▶ _Description of the task_: Using the data below, restate exactly every line from the one with "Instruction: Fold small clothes" up to and including the one with "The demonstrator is". No picture belongs in it.

▶ _The input_:
=== Begin Enclosure ===
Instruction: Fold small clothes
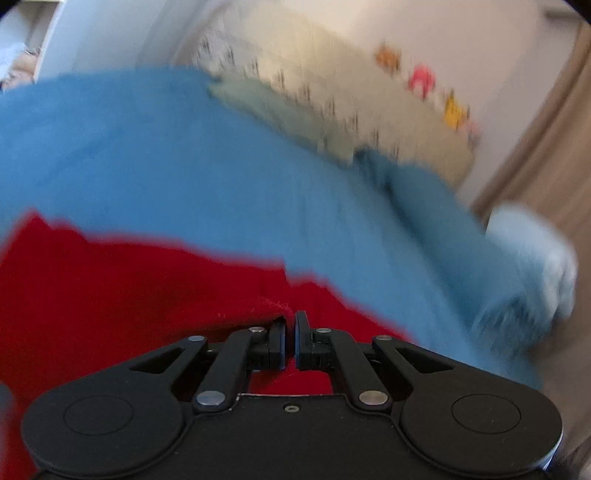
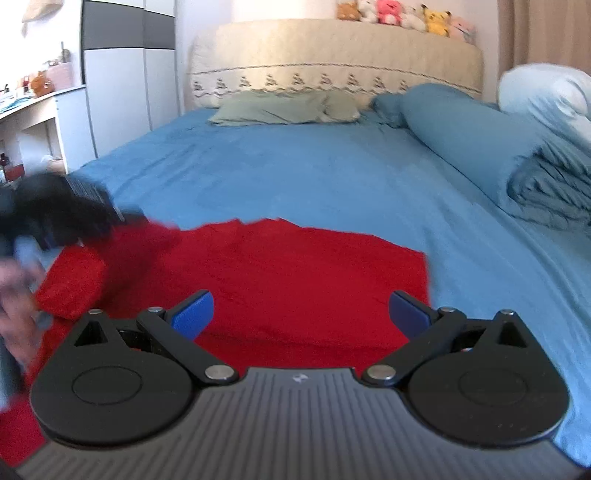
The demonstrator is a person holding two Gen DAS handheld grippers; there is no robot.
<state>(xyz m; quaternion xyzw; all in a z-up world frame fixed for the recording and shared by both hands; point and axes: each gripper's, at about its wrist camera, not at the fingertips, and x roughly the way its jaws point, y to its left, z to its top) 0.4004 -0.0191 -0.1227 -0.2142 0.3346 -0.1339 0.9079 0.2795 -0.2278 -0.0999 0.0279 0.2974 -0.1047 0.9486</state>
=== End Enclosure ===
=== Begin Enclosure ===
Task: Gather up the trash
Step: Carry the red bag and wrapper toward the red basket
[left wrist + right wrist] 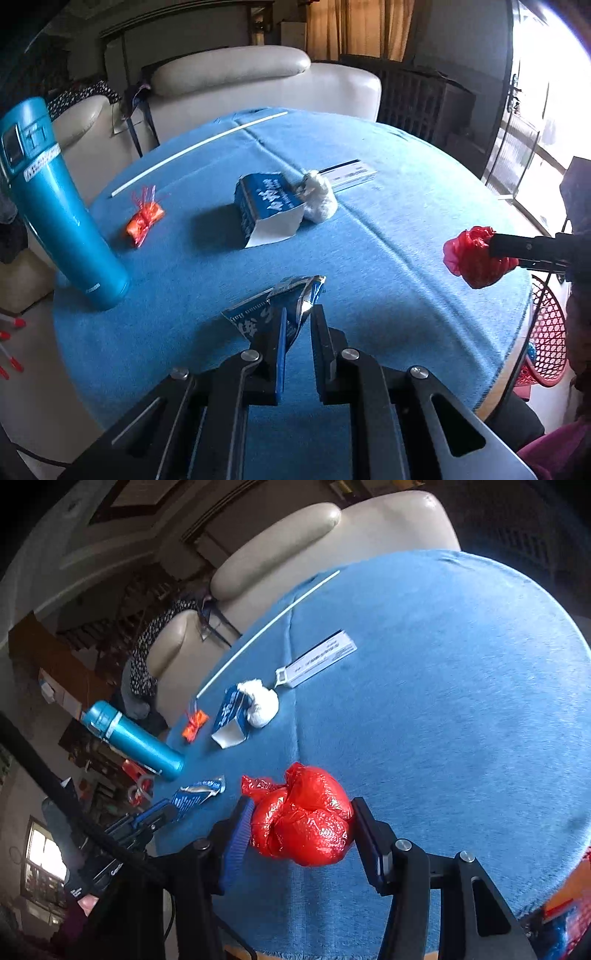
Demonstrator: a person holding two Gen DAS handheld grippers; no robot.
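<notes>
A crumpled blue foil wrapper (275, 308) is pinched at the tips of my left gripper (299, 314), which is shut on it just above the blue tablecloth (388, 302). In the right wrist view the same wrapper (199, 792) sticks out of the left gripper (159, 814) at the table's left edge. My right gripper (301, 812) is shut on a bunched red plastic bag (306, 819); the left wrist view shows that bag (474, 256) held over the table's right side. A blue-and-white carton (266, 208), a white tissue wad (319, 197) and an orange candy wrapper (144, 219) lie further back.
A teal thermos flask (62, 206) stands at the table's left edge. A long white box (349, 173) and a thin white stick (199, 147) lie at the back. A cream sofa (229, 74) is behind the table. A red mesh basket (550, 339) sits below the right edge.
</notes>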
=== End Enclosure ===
▶ _Output of the exercise_:
Instruction: Fold small clothes
The demonstrator is a person holding two Gen DAS handheld grippers; there is no robot.

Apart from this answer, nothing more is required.